Fans of French literary giant Marcel Proust will soon have the chance to read nine novellas from early in his career that were only unearthed in 2018, the Fallois publishing house said Monday.
The nine texts by the author of
Swann's Way were originally to be part of his first book,
Les Plaisirs et les Jours (
Pleasures and Days), a collection of poems and short stories published in 1896.
But Proust, who was still in his 20s, later decided not to include them.
They were uncovered by the publishing house's founder Bernard de Fallois, a noted Proust specialist who died in 2018.
It will issue the collection on October 9 under the title
The Mysterious Correspondent and Other Unpublished Novellas.
"With this diverse collection of previously unpublished novellas and texts, we discover the sources of
Swann's Way," the house said in a statement.
Fallois had previously discovered a Proust novel that went unpublished in his lifetime,
Jean Santeuil, as well as an unfinished text called
Contre Sainte-Beuve. Both were eventually published in the 1950s.
Proust, who died in 1922 at the age of 51, has been hugely influential for subsequent generations of authors, in particular for the masterpiece
In Search of Lost Time, also called
Remembrance of Things Past, the first volume of the
Swann works.
A copy of that book, dedicated by Proust to his lover, sold at auction in December 2018 for 1.51 million euros ($1.7 million), a record for a French book.

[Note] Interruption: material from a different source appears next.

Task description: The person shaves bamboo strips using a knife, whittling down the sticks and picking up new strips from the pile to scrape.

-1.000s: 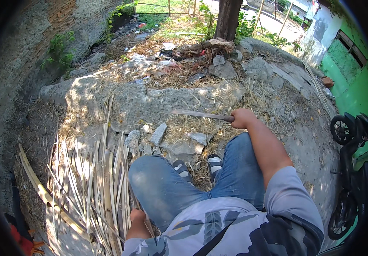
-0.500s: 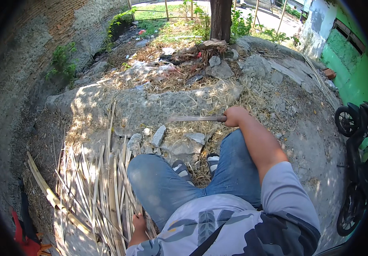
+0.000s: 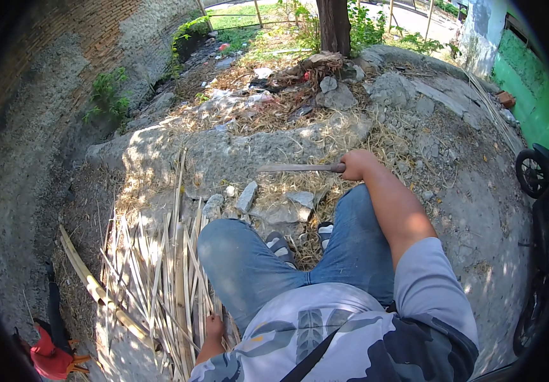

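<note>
My right hand (image 3: 357, 165) is closed around the dark handle of a machete (image 3: 297, 168), held out beyond my right knee. Its long blade points left, roughly level, over the straw-littered ground. Low at my left side, my left hand (image 3: 214, 326) is curled beside my thigh at the edge of a pile of split bamboo strips (image 3: 153, 280). It appears to grip a bamboo strip, though the fingers are partly hidden. The pale, thin strips lie lengthwise left of my left knee.
Longer bamboo pieces (image 3: 99, 290) lie left of the pile. Broken stones (image 3: 246, 197) sit before my feet, with a concrete ledge (image 3: 223, 153) beyond. A tree trunk (image 3: 334, 28) stands ahead. Motorbikes (image 3: 537, 184) line the right; a red-and-orange object (image 3: 51, 356) is lower left.
The whole view has shifted slightly, the scene moving right in the picture. The machete stays outstretched in my right hand, slightly higher in view. My left hand remains by the strips.
</note>
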Demonstrator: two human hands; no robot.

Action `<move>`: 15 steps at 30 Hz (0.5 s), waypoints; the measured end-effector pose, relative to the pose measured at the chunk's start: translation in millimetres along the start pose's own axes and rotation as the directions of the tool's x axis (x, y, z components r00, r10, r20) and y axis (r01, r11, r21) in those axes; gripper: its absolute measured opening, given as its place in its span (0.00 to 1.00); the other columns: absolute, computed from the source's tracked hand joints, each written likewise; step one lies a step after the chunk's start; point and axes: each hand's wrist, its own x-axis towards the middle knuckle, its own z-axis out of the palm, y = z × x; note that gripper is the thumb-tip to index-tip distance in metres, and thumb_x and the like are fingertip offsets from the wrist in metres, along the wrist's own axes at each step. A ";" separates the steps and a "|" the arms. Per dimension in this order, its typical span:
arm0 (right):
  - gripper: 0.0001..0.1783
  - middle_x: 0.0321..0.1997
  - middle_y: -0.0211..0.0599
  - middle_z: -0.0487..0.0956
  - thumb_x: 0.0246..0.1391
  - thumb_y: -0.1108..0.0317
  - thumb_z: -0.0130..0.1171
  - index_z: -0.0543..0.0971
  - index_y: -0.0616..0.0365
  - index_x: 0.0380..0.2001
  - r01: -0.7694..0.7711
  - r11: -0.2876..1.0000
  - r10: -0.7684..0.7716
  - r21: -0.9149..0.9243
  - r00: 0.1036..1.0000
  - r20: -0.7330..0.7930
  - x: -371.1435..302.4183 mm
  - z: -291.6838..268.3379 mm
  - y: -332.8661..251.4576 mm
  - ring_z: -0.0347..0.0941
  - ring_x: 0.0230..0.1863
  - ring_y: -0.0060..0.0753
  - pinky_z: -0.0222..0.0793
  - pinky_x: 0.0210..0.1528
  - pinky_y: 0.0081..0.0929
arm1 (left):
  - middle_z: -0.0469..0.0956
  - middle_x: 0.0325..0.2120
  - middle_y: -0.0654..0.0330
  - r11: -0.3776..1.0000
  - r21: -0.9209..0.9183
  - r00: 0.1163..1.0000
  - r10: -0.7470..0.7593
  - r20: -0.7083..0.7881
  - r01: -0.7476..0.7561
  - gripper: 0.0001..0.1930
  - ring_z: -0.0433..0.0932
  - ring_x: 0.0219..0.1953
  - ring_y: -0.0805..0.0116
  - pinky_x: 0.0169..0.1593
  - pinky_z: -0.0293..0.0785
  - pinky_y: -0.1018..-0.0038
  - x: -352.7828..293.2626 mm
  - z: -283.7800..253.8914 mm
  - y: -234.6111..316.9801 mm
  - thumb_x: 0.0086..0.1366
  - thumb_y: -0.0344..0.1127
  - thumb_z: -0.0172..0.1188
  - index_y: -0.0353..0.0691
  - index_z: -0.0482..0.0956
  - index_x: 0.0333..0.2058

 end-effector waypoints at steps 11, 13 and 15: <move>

The newfound texts show a young writer dabbling in new narrative techniques while exploring such risque themes for the era as physical love and homosexuality.
"Because of their audacity, he probably thought they would offend a social milieu dominated by traditional moral forces," the publisher said.
The 180-page collection will include facsimiles of the original texts as well as analysis and critiques.